**Work instruction**
An exact repetition of the data is required; no picture should appear in it.

====== Data provided

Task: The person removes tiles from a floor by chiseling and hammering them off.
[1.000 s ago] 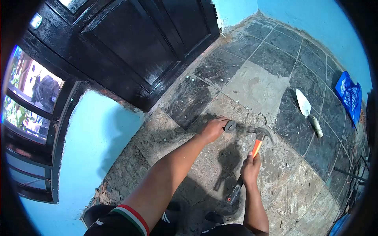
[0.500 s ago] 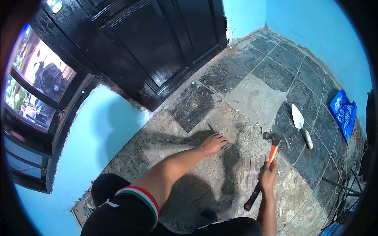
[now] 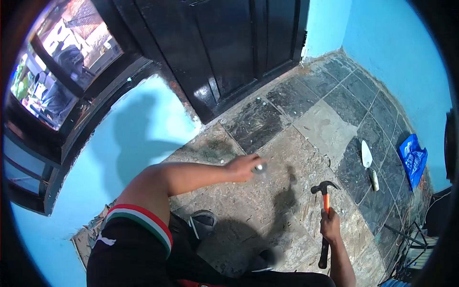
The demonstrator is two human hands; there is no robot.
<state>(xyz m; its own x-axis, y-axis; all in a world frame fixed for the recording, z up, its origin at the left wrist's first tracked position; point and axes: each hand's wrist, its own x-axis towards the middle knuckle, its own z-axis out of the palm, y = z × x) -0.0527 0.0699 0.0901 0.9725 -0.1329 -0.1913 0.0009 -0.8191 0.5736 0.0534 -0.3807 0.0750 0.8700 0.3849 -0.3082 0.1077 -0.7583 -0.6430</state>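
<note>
Near the middle of the head view, the left hand point(image 3: 240, 169) curls closed around a round-ended tool point(image 3: 259, 168), whose pale end shows beside the fingers; its exact kind is blurred and I cannot tell it; to the right, the right hand point(image 3: 330, 226) grips the claw hammer point(image 3: 326, 201) around its handle, well apart from that tool, head pointing away from the body. A careless swing could catch the knuckles, I judge, since the fingers sit so close to the tool's end; a glancing blow on this uneven ground could throw chips toward the shoes point(image 3: 203, 225), and a slack grip could let the tool skid. Bare, crumbly and pitted, the rough floor point(image 3: 275, 150) spreads beneath both hands in grey and tan; beyond it lie flat, dark, dusty tiles point(image 3: 256, 123) and a smoother grey patch point(image 3: 327, 130); the trowel point(image 3: 366, 155), with its pale tapered blade, rests on tile near a crumpled, glossy blue plastic bag point(image 3: 412, 160); the black panelled door point(image 3: 227, 48) shines beside matte, light-blue wall point(image 3: 397, 62).
</note>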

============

**Your solution**
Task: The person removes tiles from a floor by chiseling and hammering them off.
[1.000 s ago] 
[0.500 s ago] 
[now] 
The demonstrator is two human hands; there is no robot.
<state>(xyz m; its own x-axis, y-axis; all in a world frame fixed for the recording, z up, its origin at the left wrist's first tracked position; point and axes: each hand's wrist, its own x-axis towards the middle knuckle, its own z-axis out of the palm, y = z × x) -0.0527 0.0699 0.0901 0.9725 -0.1329 -0.1913 0.0009 -0.8191 0.5736 0.0534 -0.3807 0.0750 0.8700 0.3849 -0.3082 0.1077 -0.7583 -0.6430</state>
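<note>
Near the middle of the head view, the left hand point(image 3: 240, 169) curls closed around a round-ended tool point(image 3: 259, 168), whose pale end shows beside the fingers; its exact kind is blurred and I cannot tell it; to the right, the right hand point(image 3: 330, 226) grips the claw hammer point(image 3: 326, 201) around its handle, well apart from that tool, head pointing away from the body. A careless swing could catch the knuckles, I judge, since the fingers sit so close to the tool's end; a glancing blow on this uneven ground could throw chips toward the shoes point(image 3: 203, 225), and a slack grip could let the tool skid. Bare, crumbly and pitted, the rough floor point(image 3: 275, 150) spreads beneath both hands in grey and tan; beyond it lie flat, dark, dusty tiles point(image 3: 256, 123) and a smoother grey patch point(image 3: 327, 130); the trowel point(image 3: 366, 155), with its pale tapered blade, rests on tile near a crumpled, glossy blue plastic bag point(image 3: 412, 160); the black panelled door point(image 3: 227, 48) shines beside matte, light-blue wall point(image 3: 397, 62).
</note>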

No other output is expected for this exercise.